There are four types of ordinary visa extensions: one for workers (class EB), one for people seeking employment (class EG), one for students (class ES), and one for retirees (class ER).
Visa Fees and Application
The ordinary/business visa is a visa on arrival (you cannot get one electronically before arriving). Make sure you have a filled out application, passport photo, and $35 in U.S. dollars. The visa on arrival is valid for 30 days, so you'll need to apply for the appropriate visa extension if you plan to stay longer. Visa extensions are granted for up to 12 months at a time, and only the six-month or 12-month extensions allow holders to leave and re-enter Cambodia.
- Workers (EB Extension): This extension is for those who are working, volunteering, or freelancing in Cambodia plus their immediate family members. You'll need a letter of employment from a Cambodian company or a letter stating you're self-employed with an official government stamp. Family members will have to show documents that prove the relation between them and the sponsor. This visa allows workers to live in Cambodia, but you'll still need a valid work permit to legally have a job in Cambodia.
- Employment Seekers (EG Extension): If you're looking for work in Cambodia, the EG extension lets you have up to six months to find a job and then convert the EG extension into an EB extension.
- Students (ES Extension): Essentially a student visa, you'll need to show a letter of acceptance into a Cambodian education program, plus proof of sufficient funds to support yourself.
- Retirees (ER Extension): Retired individuals who want to live in Cambodia can apply for the ER extension if they are over 55 and have proof of sufficient funds to live.
The extension must be applied for within 30 days of arrival and before your visa expires. The official way to do it is to visit the Immigration Department in Phnom Penh, which is next to the airport. The fees for the extension seem to vary arbitrarily, depending on the type of extension, the length of stay, and the official who helps you. For an extra fee, there are agencies all over the country who will submit the paperwork for you.
The Khmer visa, or K class visa, is a special lifetime visa for individuals with a family relation to Cambodia, typically the children of Cambodian emigrants. This is also a visa on arrival and you'll need the completed application form, your current passport, and a passport photo as well. Officially, you'll also need documentation that proves Cambodian ancestry, such as a birth certificate, marriage certificate, or a photocopy of a Cambodian parent's passport. Unofficially, people have been able to get the Khmer visa by showing identification with a Cambodian last name and speaking the language.

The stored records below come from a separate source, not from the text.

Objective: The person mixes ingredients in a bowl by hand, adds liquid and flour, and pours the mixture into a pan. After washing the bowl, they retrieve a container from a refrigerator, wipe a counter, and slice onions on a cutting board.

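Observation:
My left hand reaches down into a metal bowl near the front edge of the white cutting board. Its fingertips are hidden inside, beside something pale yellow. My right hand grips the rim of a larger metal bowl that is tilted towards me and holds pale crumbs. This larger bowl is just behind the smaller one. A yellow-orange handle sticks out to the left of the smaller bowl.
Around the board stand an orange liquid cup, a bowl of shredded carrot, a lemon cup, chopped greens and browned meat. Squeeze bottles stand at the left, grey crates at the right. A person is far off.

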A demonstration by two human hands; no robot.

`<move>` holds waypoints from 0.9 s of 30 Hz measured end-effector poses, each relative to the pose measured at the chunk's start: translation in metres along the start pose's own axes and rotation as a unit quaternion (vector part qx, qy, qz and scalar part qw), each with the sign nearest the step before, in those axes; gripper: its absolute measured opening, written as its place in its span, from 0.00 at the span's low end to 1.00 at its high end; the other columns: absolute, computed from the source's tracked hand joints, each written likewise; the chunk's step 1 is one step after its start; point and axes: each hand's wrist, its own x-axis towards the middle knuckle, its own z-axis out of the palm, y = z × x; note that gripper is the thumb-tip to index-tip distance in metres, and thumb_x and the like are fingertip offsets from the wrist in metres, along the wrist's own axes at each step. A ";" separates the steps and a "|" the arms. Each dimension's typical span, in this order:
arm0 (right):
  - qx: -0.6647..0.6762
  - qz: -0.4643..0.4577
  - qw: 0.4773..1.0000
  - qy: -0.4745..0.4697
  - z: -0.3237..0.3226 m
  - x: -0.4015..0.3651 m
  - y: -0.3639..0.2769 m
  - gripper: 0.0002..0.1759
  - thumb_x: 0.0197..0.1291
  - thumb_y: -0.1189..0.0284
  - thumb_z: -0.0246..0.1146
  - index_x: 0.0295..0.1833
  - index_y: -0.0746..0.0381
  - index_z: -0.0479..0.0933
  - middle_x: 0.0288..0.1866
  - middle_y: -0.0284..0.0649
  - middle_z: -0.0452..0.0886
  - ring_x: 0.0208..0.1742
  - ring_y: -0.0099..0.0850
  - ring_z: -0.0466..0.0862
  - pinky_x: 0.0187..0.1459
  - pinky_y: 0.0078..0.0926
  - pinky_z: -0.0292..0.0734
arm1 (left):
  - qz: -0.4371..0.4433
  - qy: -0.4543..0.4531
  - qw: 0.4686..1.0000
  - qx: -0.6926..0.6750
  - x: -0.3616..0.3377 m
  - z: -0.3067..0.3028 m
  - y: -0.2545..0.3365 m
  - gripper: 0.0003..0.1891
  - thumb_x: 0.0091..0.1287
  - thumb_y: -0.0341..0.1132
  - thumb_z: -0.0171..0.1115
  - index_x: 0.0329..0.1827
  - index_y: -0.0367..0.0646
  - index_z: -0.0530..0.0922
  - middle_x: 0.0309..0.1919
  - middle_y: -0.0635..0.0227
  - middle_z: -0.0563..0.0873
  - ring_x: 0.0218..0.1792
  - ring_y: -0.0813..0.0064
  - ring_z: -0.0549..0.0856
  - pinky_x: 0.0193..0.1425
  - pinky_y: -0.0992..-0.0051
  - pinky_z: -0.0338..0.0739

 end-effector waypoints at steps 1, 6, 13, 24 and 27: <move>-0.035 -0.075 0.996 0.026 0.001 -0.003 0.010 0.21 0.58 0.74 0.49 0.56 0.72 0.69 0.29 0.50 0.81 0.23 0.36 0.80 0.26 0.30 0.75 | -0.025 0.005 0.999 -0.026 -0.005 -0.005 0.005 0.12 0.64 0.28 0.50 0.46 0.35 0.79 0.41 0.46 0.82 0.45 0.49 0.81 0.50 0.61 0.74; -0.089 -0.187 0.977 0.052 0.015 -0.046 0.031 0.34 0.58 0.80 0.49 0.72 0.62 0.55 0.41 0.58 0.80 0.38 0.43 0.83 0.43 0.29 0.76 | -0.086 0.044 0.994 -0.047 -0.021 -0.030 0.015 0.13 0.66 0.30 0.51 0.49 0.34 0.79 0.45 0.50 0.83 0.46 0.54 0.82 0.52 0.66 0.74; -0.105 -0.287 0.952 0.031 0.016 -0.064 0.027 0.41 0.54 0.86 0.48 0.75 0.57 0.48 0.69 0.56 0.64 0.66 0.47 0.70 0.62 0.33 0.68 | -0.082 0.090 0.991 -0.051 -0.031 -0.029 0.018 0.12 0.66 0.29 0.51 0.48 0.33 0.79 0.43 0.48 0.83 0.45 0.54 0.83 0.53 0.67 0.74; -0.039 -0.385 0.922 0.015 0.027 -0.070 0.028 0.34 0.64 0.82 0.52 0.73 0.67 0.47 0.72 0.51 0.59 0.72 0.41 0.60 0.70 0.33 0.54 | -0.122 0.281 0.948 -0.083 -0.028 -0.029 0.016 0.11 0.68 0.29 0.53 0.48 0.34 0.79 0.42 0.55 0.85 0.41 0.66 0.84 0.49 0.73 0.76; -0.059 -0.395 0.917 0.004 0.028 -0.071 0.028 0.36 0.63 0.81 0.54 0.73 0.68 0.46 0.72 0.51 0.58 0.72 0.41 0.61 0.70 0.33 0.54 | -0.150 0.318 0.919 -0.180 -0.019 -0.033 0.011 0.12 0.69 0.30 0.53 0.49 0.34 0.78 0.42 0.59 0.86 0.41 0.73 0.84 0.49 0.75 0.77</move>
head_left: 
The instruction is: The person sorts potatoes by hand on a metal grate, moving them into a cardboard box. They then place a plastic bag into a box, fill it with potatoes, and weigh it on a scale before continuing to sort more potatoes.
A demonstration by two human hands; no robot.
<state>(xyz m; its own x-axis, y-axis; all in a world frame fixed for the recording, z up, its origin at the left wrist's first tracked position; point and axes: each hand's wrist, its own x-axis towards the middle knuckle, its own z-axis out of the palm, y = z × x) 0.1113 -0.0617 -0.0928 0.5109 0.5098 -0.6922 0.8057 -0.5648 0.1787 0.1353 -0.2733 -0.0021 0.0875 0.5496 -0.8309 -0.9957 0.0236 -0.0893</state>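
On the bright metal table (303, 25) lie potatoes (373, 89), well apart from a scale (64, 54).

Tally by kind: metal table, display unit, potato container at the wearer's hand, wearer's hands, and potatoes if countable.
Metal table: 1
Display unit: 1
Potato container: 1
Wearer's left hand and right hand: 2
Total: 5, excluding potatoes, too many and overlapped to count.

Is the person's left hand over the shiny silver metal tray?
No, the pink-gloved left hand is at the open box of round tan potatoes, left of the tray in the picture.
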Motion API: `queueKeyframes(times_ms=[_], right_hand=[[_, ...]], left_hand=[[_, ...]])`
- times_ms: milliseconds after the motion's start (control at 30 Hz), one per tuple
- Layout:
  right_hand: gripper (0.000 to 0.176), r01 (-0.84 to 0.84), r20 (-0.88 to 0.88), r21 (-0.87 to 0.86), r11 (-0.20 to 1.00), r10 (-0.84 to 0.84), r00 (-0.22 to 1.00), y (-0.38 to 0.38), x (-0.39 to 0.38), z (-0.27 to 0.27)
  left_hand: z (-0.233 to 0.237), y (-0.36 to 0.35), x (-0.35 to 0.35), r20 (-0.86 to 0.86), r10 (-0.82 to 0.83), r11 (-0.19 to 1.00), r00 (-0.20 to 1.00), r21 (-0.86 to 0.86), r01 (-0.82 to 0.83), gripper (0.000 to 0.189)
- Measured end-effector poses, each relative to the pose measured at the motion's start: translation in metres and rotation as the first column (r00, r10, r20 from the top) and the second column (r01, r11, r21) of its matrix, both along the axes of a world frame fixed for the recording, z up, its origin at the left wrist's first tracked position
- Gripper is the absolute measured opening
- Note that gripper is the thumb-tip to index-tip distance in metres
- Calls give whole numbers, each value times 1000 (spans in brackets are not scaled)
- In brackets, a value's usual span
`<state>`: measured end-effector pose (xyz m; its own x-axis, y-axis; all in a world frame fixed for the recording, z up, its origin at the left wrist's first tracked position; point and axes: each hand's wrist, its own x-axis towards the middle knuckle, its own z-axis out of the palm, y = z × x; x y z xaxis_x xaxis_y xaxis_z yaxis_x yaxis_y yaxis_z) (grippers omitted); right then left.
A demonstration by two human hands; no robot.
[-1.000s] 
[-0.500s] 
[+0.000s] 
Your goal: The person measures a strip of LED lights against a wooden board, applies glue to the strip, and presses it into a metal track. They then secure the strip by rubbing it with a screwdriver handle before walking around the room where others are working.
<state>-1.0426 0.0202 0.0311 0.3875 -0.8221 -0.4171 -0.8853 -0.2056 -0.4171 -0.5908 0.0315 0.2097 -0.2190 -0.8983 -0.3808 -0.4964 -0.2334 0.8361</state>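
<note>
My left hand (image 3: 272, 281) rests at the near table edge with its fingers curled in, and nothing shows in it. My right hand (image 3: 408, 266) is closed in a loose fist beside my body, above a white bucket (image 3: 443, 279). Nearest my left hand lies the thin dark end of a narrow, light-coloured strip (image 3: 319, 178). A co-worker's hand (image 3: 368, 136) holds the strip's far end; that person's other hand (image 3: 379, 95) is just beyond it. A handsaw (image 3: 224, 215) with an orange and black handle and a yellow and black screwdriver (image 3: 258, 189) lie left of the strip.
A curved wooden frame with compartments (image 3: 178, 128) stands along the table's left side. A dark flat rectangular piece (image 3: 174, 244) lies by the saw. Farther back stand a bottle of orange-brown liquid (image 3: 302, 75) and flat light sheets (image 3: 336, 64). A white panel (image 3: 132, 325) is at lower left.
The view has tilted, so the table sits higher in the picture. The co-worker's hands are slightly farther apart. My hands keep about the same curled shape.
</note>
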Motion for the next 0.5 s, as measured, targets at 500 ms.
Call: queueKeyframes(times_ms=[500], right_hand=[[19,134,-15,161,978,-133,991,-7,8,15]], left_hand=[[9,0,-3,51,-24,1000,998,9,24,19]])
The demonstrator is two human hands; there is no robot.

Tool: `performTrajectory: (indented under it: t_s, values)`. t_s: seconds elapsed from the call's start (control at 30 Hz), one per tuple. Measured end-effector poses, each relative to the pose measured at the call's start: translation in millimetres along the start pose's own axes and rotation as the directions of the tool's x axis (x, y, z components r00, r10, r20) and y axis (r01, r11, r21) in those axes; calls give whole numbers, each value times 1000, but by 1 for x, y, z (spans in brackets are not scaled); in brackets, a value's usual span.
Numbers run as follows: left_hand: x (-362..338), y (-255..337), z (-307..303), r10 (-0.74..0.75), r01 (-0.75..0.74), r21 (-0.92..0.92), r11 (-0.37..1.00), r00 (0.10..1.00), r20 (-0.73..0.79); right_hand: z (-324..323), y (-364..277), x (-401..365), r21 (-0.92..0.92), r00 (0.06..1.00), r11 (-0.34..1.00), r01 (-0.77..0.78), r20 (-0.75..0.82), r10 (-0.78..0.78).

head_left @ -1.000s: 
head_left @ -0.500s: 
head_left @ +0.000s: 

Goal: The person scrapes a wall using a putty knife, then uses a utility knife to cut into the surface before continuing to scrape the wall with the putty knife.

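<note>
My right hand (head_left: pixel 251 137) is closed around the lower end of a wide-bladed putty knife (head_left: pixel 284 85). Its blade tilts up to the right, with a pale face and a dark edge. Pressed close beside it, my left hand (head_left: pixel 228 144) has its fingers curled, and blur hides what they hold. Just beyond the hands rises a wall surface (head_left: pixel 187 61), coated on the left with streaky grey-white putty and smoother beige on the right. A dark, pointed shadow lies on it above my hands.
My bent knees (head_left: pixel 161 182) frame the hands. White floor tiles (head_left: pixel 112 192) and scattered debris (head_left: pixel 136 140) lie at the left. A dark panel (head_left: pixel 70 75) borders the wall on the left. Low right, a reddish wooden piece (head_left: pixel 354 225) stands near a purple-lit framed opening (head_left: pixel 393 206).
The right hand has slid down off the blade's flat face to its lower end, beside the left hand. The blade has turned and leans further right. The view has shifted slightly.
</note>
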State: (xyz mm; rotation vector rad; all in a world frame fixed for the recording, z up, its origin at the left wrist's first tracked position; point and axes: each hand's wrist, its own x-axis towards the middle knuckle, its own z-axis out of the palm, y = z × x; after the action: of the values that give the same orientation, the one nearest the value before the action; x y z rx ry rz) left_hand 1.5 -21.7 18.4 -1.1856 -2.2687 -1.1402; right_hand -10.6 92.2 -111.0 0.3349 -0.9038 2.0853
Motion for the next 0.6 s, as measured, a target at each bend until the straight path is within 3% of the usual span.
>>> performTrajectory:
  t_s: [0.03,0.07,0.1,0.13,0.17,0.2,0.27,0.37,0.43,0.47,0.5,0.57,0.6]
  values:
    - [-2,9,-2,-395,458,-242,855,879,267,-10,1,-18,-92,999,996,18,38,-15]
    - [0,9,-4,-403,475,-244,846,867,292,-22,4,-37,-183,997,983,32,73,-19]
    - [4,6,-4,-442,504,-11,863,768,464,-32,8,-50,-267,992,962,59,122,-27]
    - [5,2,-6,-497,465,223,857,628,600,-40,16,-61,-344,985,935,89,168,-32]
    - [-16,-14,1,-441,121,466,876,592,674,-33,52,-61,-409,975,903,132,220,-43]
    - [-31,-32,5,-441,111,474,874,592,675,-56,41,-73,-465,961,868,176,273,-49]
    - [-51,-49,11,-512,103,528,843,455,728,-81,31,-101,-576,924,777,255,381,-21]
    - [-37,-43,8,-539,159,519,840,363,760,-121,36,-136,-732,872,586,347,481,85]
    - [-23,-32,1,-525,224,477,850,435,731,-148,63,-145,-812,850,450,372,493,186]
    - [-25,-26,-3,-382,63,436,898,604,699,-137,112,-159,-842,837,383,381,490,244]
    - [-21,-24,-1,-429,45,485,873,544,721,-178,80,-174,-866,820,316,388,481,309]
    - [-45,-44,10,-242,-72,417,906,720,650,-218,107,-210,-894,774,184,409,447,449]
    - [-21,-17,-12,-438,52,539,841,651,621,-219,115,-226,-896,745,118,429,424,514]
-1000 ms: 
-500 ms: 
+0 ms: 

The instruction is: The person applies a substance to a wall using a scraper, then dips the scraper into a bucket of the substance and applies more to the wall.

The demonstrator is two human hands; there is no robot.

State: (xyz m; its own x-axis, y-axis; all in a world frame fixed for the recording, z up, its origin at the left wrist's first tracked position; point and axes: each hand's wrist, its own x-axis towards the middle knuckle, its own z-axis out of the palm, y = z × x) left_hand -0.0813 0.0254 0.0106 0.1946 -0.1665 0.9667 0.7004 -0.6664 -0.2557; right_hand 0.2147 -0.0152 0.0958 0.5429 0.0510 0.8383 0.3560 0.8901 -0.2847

The Khmer visa should be free of charge to eligible applicants, but immigration officials sometimes charge a "facilitation fee."
The penalty for overstaying your visa is a fee of $10 per day, for up to 30 days. Although you should never overstay a visa, if you need to stay longer by just a couple of days, the truth is that it's likely easier and less expensive to overstay your visa than to request an extension.
After 30 days, however, the penalties drastically increase. In addition to being liable for the mounting fees, you'll also risk imprisonment, immediate deportation, and a possible ban on being able to return to Cambodia.
Extending Your Visa
If you have a tourist visa—obtained electronically or on arrival—you are allowed to extend it one time for an additional 30 days. Just like requesting an extension to an ordinary/business visa, you can request the tourist extension in person at the Immigration Department in Phnom Penh or hire an agency to submit the paperwork for you. As with the ordinary visa, the fee for requesting an extension can vary, but it's usually between $30 and $50.